AP

Cyprus so far strips 222 people of ‘golden passports’

Jan 17, 2023, 8:05 PM | Updated: Jan 18, 2023, 10:07 am

NICOSIA, Cyprus (AP) — The government of Cyprus has stripped 222 wealthy investors and their family members of citizenship, an official said Wednesday, part of efforts to mend a reputation sullied by an investment-for-passports program that an inquiry found had unlawfully granted citizenships in hundreds of instances.

Deputy government spokeswoman Niovi Parisinou said the figure includes 63 investors and 159 of their relatives, including spouses, children and parents.

Over its 13-year run, the once lucrative and now-defunct program repeatedly broke its own rules and granted Cypriot passports to ineligible investors. Some allegedly committed criminal and other offenses while becoming citizens of the Mediterranean island nation.

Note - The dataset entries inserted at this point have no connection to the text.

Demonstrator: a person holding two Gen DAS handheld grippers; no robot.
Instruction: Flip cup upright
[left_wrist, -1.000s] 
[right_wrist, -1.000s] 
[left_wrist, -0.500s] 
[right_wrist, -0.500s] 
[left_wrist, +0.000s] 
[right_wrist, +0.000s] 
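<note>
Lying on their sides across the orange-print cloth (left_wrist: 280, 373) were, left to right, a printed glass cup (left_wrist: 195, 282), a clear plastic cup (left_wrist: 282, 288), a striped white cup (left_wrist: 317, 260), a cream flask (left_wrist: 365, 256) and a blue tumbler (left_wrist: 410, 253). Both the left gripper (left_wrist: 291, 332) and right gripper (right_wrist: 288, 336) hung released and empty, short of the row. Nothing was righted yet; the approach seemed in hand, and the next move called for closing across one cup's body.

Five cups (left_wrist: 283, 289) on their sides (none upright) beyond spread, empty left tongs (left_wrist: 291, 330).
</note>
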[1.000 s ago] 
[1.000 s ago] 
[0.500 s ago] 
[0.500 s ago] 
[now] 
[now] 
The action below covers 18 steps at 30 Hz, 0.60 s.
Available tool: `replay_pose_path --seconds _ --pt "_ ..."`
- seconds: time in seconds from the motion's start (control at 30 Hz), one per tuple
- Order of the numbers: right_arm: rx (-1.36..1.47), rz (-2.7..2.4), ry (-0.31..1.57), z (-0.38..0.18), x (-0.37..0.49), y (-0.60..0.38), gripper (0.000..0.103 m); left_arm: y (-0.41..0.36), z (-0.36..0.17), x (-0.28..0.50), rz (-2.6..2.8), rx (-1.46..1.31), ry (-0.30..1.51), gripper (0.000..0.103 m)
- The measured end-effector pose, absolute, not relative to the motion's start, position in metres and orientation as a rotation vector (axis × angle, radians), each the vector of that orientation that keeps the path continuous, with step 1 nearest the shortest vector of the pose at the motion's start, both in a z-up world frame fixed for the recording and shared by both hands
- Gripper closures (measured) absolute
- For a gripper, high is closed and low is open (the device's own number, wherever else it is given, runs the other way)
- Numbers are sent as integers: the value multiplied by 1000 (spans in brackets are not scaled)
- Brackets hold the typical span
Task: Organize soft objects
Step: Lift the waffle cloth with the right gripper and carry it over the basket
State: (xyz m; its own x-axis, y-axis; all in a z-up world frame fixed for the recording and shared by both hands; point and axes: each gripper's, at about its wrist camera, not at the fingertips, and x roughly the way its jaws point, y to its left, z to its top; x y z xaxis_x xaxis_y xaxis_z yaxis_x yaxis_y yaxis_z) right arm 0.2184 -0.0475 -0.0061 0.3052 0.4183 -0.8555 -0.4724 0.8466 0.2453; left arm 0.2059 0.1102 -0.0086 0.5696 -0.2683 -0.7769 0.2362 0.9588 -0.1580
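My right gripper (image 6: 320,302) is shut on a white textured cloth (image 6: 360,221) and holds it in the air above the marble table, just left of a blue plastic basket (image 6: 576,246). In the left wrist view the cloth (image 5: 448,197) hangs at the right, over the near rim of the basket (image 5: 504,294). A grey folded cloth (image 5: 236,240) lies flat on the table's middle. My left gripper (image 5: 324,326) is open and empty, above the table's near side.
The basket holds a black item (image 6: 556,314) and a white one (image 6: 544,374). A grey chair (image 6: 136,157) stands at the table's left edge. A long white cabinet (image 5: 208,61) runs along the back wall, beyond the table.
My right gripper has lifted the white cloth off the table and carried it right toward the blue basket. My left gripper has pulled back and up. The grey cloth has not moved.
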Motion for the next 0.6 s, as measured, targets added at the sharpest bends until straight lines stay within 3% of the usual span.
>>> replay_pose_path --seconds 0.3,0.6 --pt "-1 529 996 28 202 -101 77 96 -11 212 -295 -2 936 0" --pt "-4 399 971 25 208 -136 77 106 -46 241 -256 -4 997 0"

A torrent of corruption accusations followed an undercover TV report in 2020 that allegedly showed the parliamentary speaker and a powerful lawmaker claiming they could skirt the rules to grant citizenship to a fictitious Chinese investor supposedly convicted of fraud in his country.

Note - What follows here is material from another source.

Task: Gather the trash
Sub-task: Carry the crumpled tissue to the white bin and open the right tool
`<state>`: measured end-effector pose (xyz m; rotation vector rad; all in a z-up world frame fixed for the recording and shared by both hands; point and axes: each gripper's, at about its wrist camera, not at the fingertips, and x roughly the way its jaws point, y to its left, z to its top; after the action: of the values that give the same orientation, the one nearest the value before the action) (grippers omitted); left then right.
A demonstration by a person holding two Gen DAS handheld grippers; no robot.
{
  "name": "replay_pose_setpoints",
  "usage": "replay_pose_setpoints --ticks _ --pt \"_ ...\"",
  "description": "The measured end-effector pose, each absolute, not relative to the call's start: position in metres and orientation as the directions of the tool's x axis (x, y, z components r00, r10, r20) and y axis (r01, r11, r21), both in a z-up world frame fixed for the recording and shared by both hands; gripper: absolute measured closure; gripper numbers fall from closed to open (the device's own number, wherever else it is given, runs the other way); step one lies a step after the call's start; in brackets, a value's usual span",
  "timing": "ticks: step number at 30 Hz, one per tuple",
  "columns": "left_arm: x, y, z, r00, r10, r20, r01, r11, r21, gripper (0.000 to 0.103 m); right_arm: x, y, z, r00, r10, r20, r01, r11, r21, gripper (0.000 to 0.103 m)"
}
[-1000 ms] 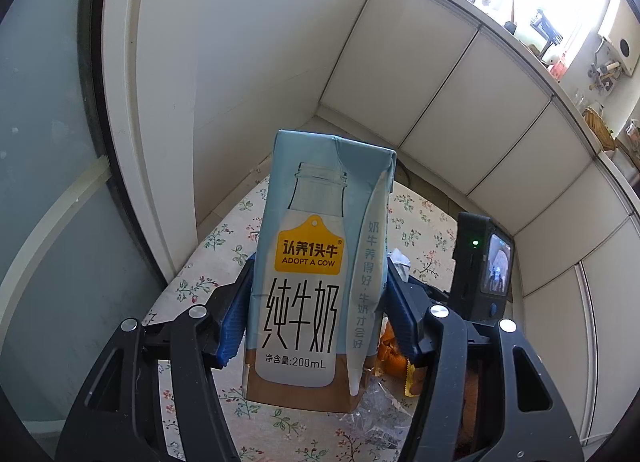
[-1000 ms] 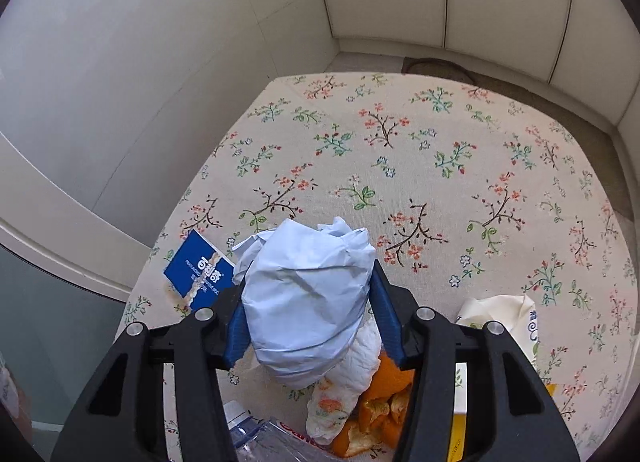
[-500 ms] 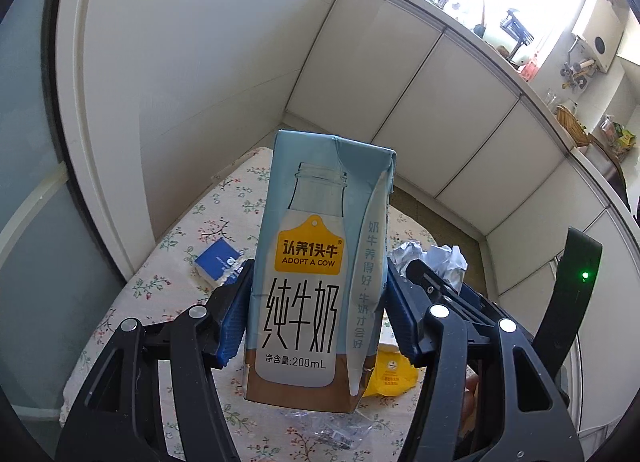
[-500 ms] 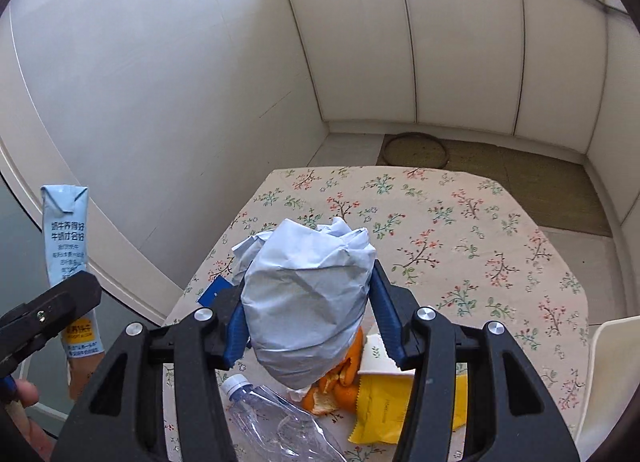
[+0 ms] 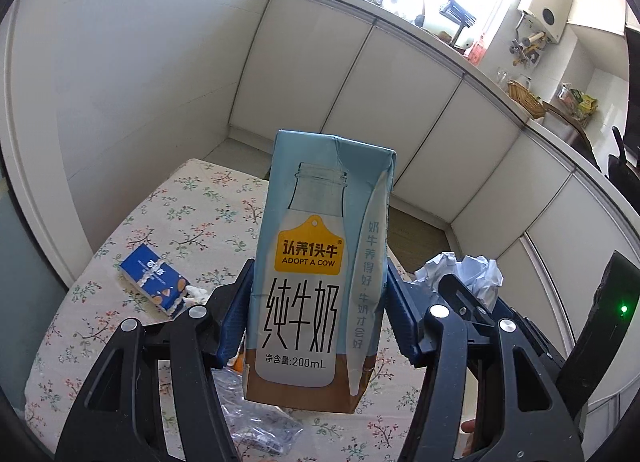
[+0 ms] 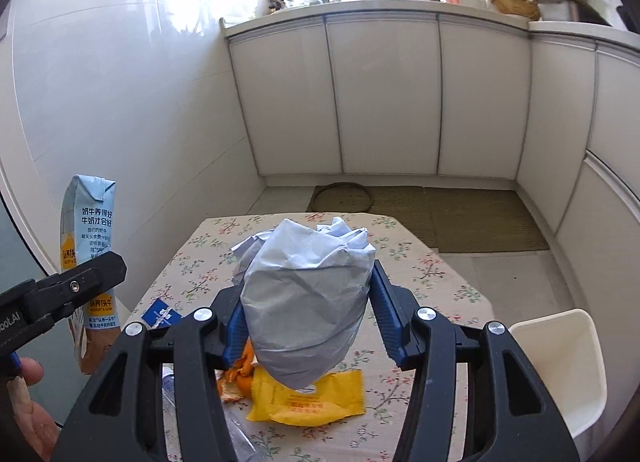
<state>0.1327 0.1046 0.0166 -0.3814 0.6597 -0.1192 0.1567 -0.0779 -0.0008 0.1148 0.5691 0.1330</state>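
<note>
- Trash in both claws, lifted above the floral-cloth table (image 6: 440, 274): my left gripper (image 5: 316, 322) is clamped on a milk carton (image 5: 320, 262), pads at its lower half.
- I judge the carton light and stiff but crushable; its flat sides are the right hold.
- My right gripper (image 6: 308, 322) squeezes a crumpled paper ball (image 6: 308, 302), soft, springy, weightless by the look of it.
- Left on the table: a blue box (image 5: 154, 282) near the left edge, a yellow wrapper (image 6: 308, 398) and orange peel (image 6: 236, 378) toward the near edge.
- A white bin (image 6: 560, 366) sits off the right edge, with open air between.
</note>
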Motion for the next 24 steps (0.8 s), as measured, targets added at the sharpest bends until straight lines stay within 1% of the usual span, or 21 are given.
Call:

The Cypriot government strongly denied any corruption but acknowledged “errors, loopholes and oversights” in how the program was run. Embarrassment as information about the program reverberated among Cyprus’ fellow European Union members prompted the government to scrap it.

The passport program generated more than 9 billion euros ($8.7 billion) for the country as it reeled from a 2013 financial crisis that brought it to the verge of bankruptcy and led its second-largest bank to shut down.

The program proved particularly attractive to foreign investors because obtaining an EU passport allowed them access to the entire bloc. Hundreds of passports were issued to wealthy Russians.

An independent commission that investigated the program found that it operated “with blanks and omissions, without a legal framework and almost without a regulatory framework.”

The four-member commission said over half of the 6,779 passports issued may have been granted improperly to investors’ dependents or top company executives because there were no laws authorizing such cases. A third of the remainder were granted to investors who failed to meet all the required criteria, it said.

The commission recommended citizenship revocation in 85 cases in which the applicants may have committed criminal or other offenses to secure a passport.